* What is expected *
List every line below containing "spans".
START Recorded information
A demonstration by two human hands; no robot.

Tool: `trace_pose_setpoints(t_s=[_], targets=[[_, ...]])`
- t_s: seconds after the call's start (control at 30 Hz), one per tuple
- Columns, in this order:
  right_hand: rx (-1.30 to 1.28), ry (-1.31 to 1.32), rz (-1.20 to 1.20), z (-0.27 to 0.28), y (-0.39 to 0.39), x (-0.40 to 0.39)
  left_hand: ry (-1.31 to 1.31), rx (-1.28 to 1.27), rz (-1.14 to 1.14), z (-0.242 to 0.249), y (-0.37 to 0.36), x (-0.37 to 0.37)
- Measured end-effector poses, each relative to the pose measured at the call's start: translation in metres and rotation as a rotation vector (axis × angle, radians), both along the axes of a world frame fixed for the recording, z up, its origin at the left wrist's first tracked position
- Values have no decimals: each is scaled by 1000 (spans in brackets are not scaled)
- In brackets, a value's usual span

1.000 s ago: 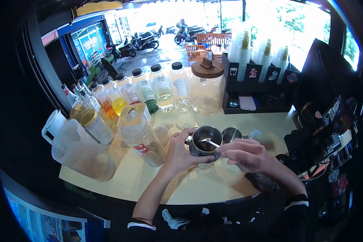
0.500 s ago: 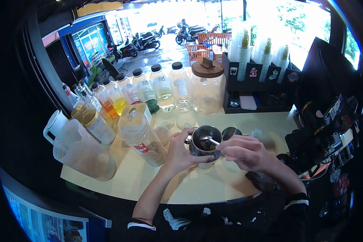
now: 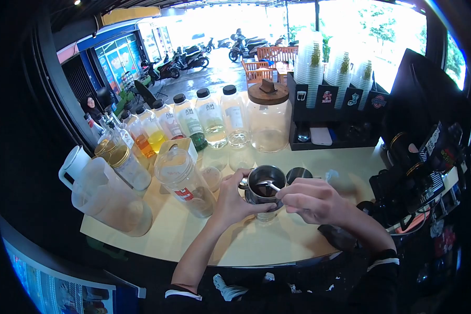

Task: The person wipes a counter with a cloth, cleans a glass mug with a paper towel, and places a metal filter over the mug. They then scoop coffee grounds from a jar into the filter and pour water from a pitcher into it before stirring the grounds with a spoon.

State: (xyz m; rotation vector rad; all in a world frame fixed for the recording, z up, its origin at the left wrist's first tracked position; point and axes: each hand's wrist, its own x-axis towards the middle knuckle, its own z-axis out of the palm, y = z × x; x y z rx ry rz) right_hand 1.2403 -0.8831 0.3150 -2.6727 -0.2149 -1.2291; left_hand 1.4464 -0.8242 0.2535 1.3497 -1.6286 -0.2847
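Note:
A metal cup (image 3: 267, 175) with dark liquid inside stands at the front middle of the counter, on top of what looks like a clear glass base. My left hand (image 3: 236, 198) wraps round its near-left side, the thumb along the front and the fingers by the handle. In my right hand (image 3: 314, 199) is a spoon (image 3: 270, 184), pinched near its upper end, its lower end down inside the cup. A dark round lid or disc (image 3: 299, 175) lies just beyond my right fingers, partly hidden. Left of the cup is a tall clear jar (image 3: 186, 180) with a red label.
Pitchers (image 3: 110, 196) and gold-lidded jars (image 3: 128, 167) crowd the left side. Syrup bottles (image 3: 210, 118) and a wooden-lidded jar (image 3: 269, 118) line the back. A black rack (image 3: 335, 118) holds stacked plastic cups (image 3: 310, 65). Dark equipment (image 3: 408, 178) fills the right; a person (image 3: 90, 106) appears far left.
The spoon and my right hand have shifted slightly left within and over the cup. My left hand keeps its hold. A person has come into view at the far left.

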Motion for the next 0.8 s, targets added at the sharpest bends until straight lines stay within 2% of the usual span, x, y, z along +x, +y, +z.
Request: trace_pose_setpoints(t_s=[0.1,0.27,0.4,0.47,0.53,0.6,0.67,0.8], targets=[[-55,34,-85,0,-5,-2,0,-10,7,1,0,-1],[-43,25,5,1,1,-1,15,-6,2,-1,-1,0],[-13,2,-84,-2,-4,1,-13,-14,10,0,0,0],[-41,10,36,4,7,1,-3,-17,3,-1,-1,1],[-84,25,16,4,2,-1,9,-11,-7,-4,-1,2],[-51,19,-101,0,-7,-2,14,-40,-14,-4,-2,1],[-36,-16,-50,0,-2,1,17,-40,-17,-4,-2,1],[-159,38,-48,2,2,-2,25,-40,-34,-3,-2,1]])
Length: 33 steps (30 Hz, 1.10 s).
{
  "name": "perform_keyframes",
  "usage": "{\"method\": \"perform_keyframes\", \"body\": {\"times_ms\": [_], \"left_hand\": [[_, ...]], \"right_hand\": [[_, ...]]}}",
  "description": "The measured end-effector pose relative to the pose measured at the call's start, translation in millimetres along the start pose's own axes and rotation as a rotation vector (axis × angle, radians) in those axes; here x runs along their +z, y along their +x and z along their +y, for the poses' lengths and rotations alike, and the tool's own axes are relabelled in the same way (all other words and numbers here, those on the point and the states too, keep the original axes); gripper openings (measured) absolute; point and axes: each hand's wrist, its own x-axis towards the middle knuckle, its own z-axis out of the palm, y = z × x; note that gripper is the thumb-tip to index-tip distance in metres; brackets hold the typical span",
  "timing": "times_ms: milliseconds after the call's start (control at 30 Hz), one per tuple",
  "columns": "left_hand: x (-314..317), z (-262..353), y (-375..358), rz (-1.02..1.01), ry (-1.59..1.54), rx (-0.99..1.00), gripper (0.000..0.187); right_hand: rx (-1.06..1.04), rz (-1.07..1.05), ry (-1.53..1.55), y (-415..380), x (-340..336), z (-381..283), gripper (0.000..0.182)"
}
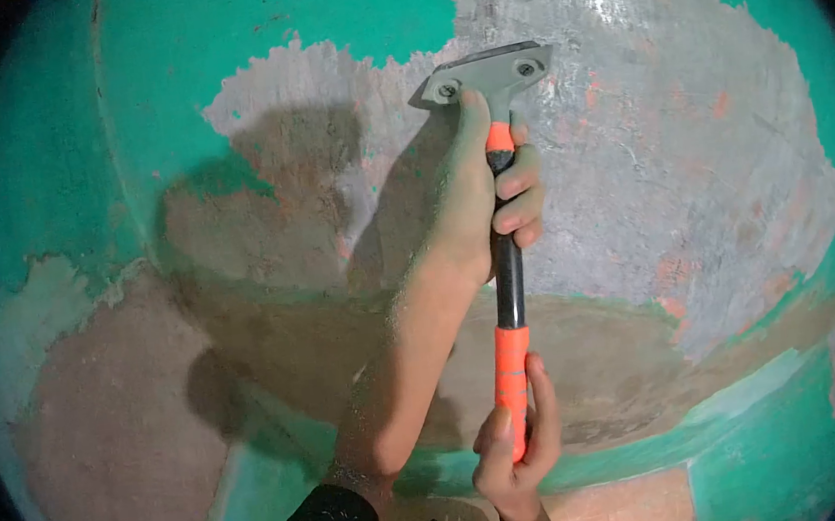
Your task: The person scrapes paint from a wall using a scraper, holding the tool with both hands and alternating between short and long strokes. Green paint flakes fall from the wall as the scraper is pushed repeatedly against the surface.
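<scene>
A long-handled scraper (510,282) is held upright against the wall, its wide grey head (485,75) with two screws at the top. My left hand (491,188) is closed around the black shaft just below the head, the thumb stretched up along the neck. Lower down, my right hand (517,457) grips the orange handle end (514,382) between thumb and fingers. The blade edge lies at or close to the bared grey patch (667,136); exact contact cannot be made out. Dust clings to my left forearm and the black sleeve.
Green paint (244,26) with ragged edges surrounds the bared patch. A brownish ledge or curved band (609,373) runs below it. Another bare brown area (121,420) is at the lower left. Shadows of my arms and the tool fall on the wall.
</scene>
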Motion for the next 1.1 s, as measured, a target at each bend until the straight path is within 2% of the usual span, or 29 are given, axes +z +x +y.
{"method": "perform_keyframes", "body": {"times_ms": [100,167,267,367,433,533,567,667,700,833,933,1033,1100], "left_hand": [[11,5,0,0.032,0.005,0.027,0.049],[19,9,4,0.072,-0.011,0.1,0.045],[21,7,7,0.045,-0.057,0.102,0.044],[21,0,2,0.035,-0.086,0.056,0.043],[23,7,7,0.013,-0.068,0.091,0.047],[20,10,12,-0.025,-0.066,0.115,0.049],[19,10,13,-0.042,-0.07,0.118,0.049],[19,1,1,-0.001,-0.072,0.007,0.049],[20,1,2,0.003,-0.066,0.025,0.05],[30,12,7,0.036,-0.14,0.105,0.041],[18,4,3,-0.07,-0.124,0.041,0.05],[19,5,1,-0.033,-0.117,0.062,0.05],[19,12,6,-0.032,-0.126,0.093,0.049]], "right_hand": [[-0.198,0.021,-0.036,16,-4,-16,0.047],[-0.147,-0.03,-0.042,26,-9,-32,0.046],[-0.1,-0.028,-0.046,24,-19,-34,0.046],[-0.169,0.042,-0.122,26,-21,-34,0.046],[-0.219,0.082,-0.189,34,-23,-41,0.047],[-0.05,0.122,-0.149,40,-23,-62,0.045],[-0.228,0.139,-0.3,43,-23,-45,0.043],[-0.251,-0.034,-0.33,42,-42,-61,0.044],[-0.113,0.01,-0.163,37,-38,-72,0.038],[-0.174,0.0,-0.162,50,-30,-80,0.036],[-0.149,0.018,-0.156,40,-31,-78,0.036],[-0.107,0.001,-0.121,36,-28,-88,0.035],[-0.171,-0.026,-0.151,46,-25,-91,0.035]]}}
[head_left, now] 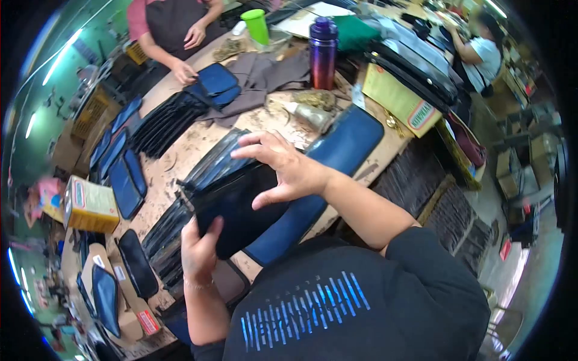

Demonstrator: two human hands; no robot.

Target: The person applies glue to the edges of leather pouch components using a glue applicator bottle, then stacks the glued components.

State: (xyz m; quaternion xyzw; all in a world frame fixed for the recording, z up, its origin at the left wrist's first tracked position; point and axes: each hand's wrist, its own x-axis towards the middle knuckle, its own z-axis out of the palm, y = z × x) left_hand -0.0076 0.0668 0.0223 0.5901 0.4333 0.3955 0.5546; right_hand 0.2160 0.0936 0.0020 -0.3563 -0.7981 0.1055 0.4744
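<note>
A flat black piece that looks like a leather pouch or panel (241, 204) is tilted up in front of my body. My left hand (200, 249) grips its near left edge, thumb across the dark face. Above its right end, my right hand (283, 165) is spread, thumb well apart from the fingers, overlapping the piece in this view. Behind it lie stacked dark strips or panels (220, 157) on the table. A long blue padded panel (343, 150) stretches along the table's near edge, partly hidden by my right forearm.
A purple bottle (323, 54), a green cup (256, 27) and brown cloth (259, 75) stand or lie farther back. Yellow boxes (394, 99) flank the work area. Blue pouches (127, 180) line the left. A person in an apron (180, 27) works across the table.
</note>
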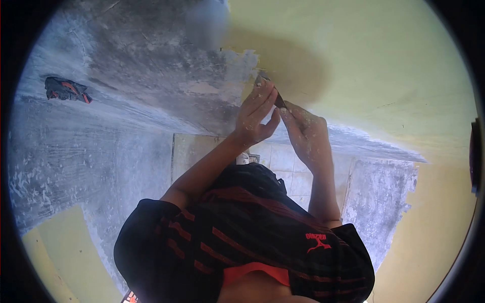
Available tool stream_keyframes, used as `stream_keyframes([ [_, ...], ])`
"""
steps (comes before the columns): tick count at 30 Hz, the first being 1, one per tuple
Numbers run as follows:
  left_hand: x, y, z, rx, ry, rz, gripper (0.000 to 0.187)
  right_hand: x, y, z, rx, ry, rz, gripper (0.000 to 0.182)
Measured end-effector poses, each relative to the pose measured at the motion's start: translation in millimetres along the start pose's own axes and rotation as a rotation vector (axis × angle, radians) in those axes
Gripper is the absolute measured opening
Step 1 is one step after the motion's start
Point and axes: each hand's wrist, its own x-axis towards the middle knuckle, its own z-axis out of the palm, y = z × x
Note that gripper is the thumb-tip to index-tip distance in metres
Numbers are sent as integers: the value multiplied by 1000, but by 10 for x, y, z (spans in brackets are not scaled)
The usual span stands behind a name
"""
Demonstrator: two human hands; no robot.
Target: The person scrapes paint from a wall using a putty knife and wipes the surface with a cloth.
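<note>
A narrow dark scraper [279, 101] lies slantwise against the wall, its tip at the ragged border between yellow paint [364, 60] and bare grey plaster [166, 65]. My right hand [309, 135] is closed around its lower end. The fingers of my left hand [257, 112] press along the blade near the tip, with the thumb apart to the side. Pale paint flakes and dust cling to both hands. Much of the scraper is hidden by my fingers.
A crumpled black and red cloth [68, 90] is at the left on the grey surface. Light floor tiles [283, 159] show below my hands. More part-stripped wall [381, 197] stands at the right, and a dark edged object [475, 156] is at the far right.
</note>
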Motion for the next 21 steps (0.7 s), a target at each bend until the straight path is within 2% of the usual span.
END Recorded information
* Solution to this exercise *
- Values have no decimals: each is scaled by 1000 (spans in brackets are not scaled)
Numbers are sent as integers: the value multiplied by 1000, but by 10 for x, y, z (spans in brackets are not scaled)

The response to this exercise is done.